Using message-passing for magnitude-angle complex numbers is fairly easy to implement by following the example of the real-imaginary numbers. Almost everything is the same, except that within the internal dispatch procedure, we use the operations using the magnitude r and angle a to calculate results.

(define (make-from-mag-ang r a)
  (define (dispatch op)
    (cond ((eq? op 'real-part) (* r (cos a)))
          ((eq? op 'imag-part) (* r (sin a)))
          ((eq? op 'magnitude) r)
          ((eq? op 'angle) a)
          ((eq? op 'print) (printf "~a e ^ (i ~a)" r a)) 
          (else
           (error "Unknown op -- MAKE-FROM-MAG-ANG" op))
          )
    )
  dispatch
  )

Because this number can receive the same messages as a real-imaginary number, we observe that the exact same procedures can be used to access the values. That makes it possible for all the math operations, and all our previous tests, to function exactly as before. Just as with the dispatch table, or with the previous explicit decisions on which implementation to use, the procedures that make use of the numbers are abstracted from knowing what they’re doing underneath. The difference here is that each number is a self-contained item, that determines ‘for itself’ how to execute the procedure.

One thing that does change with the message-passing numbers is that the numbers can no longer be displayed directly. For this reason, I added a ‘print’ message that allows for them to be displayed in readable format. It’s not actually required using the checks from the test framework, as they do not rely on anything being printable in order to verify correctness.
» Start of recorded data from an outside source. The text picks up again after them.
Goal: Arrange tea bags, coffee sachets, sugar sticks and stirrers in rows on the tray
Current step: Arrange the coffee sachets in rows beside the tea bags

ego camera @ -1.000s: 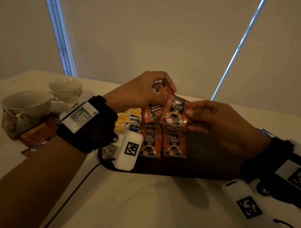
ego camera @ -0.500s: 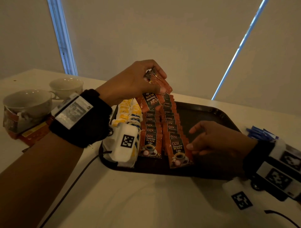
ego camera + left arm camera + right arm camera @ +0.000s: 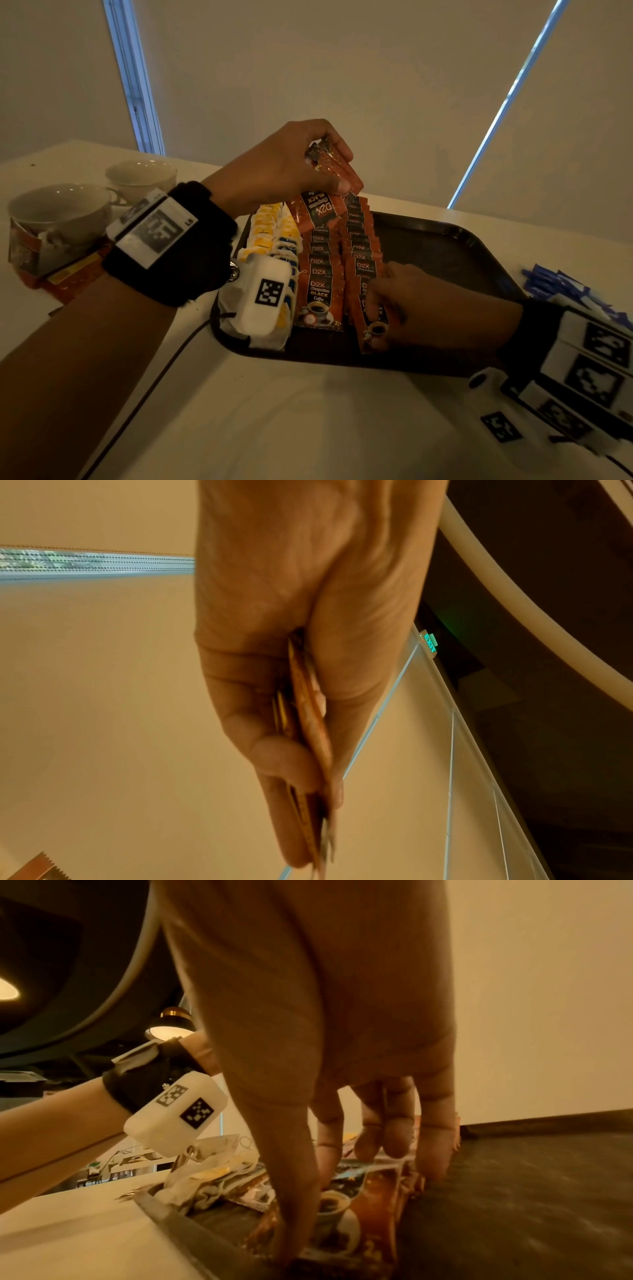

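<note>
Currently laying the second coffee row mid-frame on the tray (image 3: 445, 240): right hand (image 3: 421, 301) is pressing a sachet (image 3: 371, 329) flat, fingers extended; left hand (image 3: 284, 164) is pinching spare sachets (image 3: 329, 181) above. Next: feed another.

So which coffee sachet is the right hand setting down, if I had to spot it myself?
Start at the dark rectangular plastic tray on the pale table. Two rows of orange black-coffee sachets run down it beside the yellow tea bags. It is the nearest orange sachet of the right-hand row, the only one under the right hand, and it juts closer to the tray's near edge than the neighbouring row's end.
</note>
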Available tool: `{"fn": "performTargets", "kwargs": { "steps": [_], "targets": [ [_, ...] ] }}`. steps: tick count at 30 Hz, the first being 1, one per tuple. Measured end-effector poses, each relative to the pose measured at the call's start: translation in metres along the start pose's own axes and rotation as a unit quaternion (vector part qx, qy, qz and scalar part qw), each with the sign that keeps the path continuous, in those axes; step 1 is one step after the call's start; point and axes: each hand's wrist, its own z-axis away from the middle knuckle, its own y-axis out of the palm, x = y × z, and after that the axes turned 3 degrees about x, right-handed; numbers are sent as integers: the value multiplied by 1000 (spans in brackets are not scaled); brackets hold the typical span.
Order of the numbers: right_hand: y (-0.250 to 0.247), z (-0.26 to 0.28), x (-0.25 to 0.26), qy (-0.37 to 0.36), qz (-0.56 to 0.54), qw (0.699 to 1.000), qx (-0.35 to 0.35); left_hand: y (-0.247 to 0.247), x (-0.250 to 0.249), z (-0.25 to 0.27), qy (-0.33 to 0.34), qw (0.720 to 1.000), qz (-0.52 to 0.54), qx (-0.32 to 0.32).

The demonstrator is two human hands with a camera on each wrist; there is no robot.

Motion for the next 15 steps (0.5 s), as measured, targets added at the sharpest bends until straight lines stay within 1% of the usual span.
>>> {"fn": "performTargets", "kwargs": {
  "steps": [5,9,15],
  "targets": [
    [-2,-4,0,18,-11,999,33,-2,0,0,0,1000,-8,0],
    [-2,-8,-1,34,-19,999,35,-2,0,0,-1,1000,-14,2],
    [-4,-15,0,29,2,999,22,-2,0,-1,-6,1000,-11,4]
  ]
}}
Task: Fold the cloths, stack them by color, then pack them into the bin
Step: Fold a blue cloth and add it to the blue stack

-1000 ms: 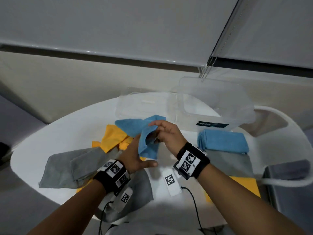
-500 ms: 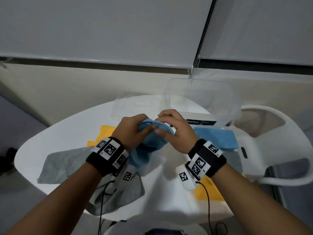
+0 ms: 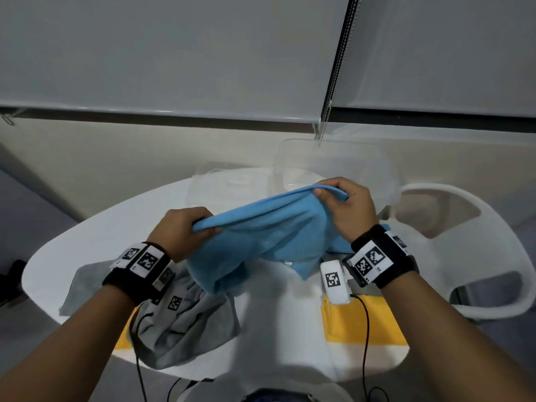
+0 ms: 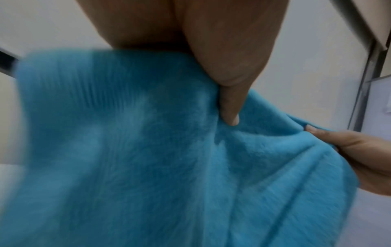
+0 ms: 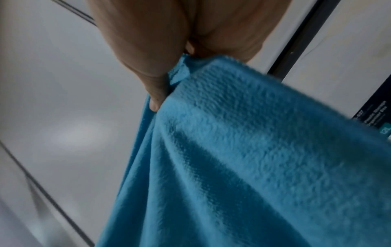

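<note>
A blue cloth (image 3: 266, 236) hangs stretched in the air above the white table (image 3: 87, 242). My left hand (image 3: 185, 227) grips its left top corner and my right hand (image 3: 345, 207) pinches its right top corner, a bit higher. In the left wrist view my fingers (image 4: 228, 93) press into the blue cloth (image 4: 148, 167); in the right wrist view my thumb (image 5: 156, 93) pinches the cloth's (image 5: 253, 167) hem. The clear plastic bin (image 3: 333, 166) stands at the table's far side, behind my right hand. A folded blue cloth (image 3: 336, 245) peeks out under my right wrist.
Crumpled grey cloths (image 3: 185, 320) lie at the near left, with yellow cloth (image 3: 123, 338) showing beneath them. A folded yellow cloth (image 3: 362, 323) lies at the near right. A clear lid (image 3: 229, 184) lies left of the bin. A white chair (image 3: 464, 250) stands right of the table.
My hands were bunched together on the blue cloth; they have moved apart and risen, spreading the cloth out between them.
</note>
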Demonstrator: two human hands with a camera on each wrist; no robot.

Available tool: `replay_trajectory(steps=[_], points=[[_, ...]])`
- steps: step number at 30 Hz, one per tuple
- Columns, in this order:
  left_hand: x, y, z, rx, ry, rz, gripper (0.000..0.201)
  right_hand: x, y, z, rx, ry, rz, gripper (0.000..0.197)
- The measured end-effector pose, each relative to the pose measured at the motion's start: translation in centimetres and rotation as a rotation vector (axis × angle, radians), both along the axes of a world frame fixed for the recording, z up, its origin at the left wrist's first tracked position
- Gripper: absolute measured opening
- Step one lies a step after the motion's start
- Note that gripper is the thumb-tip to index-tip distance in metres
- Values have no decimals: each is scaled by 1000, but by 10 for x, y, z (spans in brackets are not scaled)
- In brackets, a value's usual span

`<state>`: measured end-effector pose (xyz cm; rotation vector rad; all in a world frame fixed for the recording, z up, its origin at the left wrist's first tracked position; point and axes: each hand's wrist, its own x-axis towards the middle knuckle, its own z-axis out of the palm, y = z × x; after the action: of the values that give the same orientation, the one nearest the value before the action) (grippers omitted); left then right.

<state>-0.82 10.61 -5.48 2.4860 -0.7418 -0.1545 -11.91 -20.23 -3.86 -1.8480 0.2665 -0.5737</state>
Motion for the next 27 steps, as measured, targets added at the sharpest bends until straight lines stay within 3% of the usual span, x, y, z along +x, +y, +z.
replay_trajectory(steps=[5, 8, 11, 14, 18, 22, 25, 27], points=[[15, 14, 23, -100, -143, 77, 21, 3, -12, 6, 65, -64, -70, 11], [22, 13, 12, -31, -95, 66, 8, 5, -6, -8, 17, 63, -28, 10], [27, 8, -13, 121, 9, 1, 20, 9, -4, -35, -27, 244, 18, 9], [37, 2, -18, 171, 35, 68, 23, 18, -7, -52, 37, 323, -30, 14], [56, -7, 23, -15, -149, 203, 15, 35, -14, -26, 211, 131, -149, 16], [69, -5, 72, -258, -326, 232, 15, 37, -18, 18, 277, -69, -121, 12], [66, 5, 72, -271, -375, 142, 19, 24, -17, 19, 282, -60, -70, 13], [56, 15, 46, -279, -254, 42, 19, 12, -18, -8, 255, 50, -16, 16]])
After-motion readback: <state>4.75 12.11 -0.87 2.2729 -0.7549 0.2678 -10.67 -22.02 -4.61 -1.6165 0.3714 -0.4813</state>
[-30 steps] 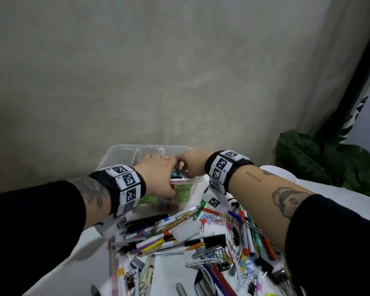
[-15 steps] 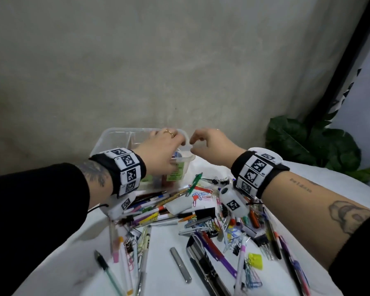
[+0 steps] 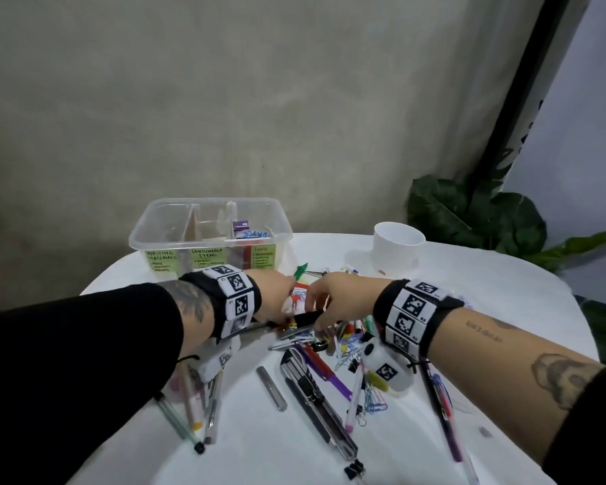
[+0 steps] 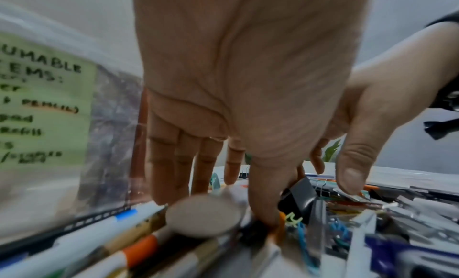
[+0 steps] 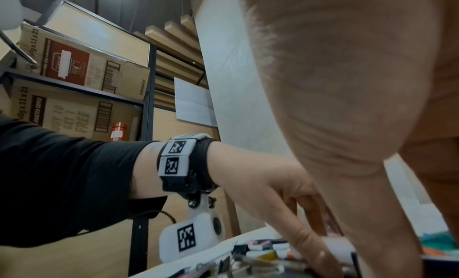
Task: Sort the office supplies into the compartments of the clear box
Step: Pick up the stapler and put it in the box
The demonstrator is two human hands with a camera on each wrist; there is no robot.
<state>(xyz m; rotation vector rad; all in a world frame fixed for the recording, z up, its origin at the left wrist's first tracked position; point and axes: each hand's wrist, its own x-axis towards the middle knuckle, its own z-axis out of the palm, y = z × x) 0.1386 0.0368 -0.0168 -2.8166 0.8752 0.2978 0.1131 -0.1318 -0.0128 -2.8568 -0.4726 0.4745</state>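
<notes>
The clear box (image 3: 138,236) stands at the back of the table, with green labels on its front wall (image 4: 111,125). Its right compartment holds a purple pack (image 3: 240,226). A pile of pens, clips and markers (image 3: 333,348) lies in front of it. My left hand (image 3: 280,309) reaches down into the pile, fingers fairly straight, thumb and fingers (image 4: 174,174) either side of a white round-ended item (image 4: 203,216). My right hand (image 3: 321,318) comes down close beside it, fingertips on a black item (image 3: 305,316). Nothing is plainly held. A black binder clip (image 4: 301,195) lies between the two thumbs.
A white cup (image 3: 397,246) stands at the back right, with a leafy plant (image 3: 469,211) beyond the table edge. A long stapler (image 3: 315,400) and loose pens (image 3: 189,411) lie nearer me on the white table (image 3: 259,453). Shelves with cardboard boxes (image 5: 74,66) stand to the left.
Both hands have left the clear box and dropped toward me onto the pile of supplies. The box now stands uncovered behind them.
</notes>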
A possibly better approach would be a ‘as-string’ method that returns the number in a formatted string, so that it could then be modified for printing, instead of printed immediately when the message is received.

Ex. 2.76

Looking back at the explicit dispatch approach, we see that even though it allows for an abstract interface, it becomes unwieldy when the system is expanded. Adding a new type, in general, requires changing all procedures that might make use of it so that they’re aware of it. Adding an operation requires adding procedures for each type that uses it, and an additional change to the places that dispatch to it, in order for them to decide which type to use.

The data-directed approach lets us add new types by adding entries to the table for that type, which has no effect on the other types in the table. Adding a new operation is essentially the same – the new operation just needs to be added to the table for each type that can use.

With message passing, each new type is its own entity. Types implement all their own operations, and adding types is just a matter of writing up the creation routine for that type. If a new operation is required, however, the type creation routine needs to be rewritten for all types that use it.

Looking at just these alternatives, the message-passing approach is the easiest for adding new types. New operations can be added most easily with the data-directed approach. There’s a slight ceding of control once we are no longer making the dispatch explicit, but the flexibility allowed by these methods makes them easier to use.

In the broader context of object-oriented languages, most of the time what we call objects operate in a message-passing fashion (where an object is the entity that determines how to respond to messages). Most languages make the constructors and message-passing interface a bit easier to deal with, and some even allow for dynamic changes to the allowed operations. Data-directed methods aren’t often used at a high level (or if they are, it’s with a limited set). This is often because there is a degree of care required in making sure the centralized table structure works properly, as a problem there affects every element of the system relying on it.